--- Information shown ---
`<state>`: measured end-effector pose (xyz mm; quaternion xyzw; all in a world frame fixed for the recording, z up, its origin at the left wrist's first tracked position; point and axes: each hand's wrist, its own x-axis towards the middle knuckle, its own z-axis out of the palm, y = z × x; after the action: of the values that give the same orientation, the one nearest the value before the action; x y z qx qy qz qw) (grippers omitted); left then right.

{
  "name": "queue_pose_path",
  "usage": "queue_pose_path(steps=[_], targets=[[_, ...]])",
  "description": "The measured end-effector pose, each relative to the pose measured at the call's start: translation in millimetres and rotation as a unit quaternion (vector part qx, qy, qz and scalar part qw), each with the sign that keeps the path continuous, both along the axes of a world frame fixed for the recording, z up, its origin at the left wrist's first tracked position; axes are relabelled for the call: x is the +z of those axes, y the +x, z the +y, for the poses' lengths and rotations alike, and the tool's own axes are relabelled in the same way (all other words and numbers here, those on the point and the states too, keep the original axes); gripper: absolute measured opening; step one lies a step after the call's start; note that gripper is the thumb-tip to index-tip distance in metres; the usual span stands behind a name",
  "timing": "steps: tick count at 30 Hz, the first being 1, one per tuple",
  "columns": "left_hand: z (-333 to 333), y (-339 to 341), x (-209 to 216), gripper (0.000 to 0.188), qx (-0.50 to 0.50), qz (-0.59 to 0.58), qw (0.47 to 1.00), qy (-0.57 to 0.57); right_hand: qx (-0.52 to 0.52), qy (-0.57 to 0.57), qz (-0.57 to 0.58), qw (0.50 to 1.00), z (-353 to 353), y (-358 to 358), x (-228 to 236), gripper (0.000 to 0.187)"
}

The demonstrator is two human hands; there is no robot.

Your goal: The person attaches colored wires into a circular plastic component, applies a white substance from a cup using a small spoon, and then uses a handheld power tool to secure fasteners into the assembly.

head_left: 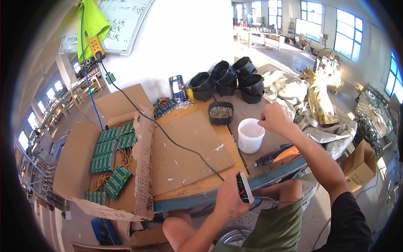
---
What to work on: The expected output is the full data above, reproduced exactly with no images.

Response box:
`<state>`: measured end-effector pose (xyz mm; quaternion xyzw; all in a world frame fixed for the recording, z up, its origin at the left wrist's first tracked position; point and axes: each hand's wrist, its own x-axis towards the middle knuckle, its own z-axis out of the palm, y = z × x; after the action: of the values that give the same orientation, the one nearest the value before the action; x y z qx qy qz qw) (grippers omitted); left then right.

{
  "name": "queue_pose_path",
  "usage": "queue_pose_path(steps=[_], targets=[[_, ...]])",
  "description": "The measured end-effector pose, each relative to the pose measured at the call's start: translation in millimetres and rotation as a unit quaternion (vector part qx, qy, qz and scalar part qw), each with the sign that keeps the path continuous, both along the axes of a world frame fixed for the recording, z up, its origin at the left wrist's first tracked position; axes are relabelled for the call: x is the +z of those axes, y the +x, z the +y, for the poses' lengths and rotations alike, and the tool's own axes are relabelled in the same way (all other words and numbers here, those on the point and the states too, keep the original axes); gripper: absolute measured opening; step one lies a step after the call's start; note that gripper is the thumb-tip to index-tip distance in metres; the usual span stands behind a name",
  "timing": "steps: tick count at 30 Hz, the first being 1, one per tuple",
  "columns": "left_hand: z (-333 to 333), y (-339 to 341), x (-209 to 216), gripper (0.000 to 0.188), qx (-0.50 to 0.50), qz (-0.59 to 0.58), qw (0.47 to 1.00), qy (-0.57 to 0.57); right_hand: qx (-0.52 to 0.52), qy (-0.57 to 0.57), qz (-0.57 to 0.58), qw (0.50 to 1.00), z (-353 to 353), y (-358 to 358), x (-228 to 236), gripper (0.000 to 0.187)"
}

The demonstrator is two human hands; there is no robot.

Your goal: The person attaches colored wires into a circular plastic component, applies a white substance from a cup using a small spoon, and then uses a handheld power tool to secure fasteners into the assembly.

head_left: 

The output is finished, and nothing else is needed.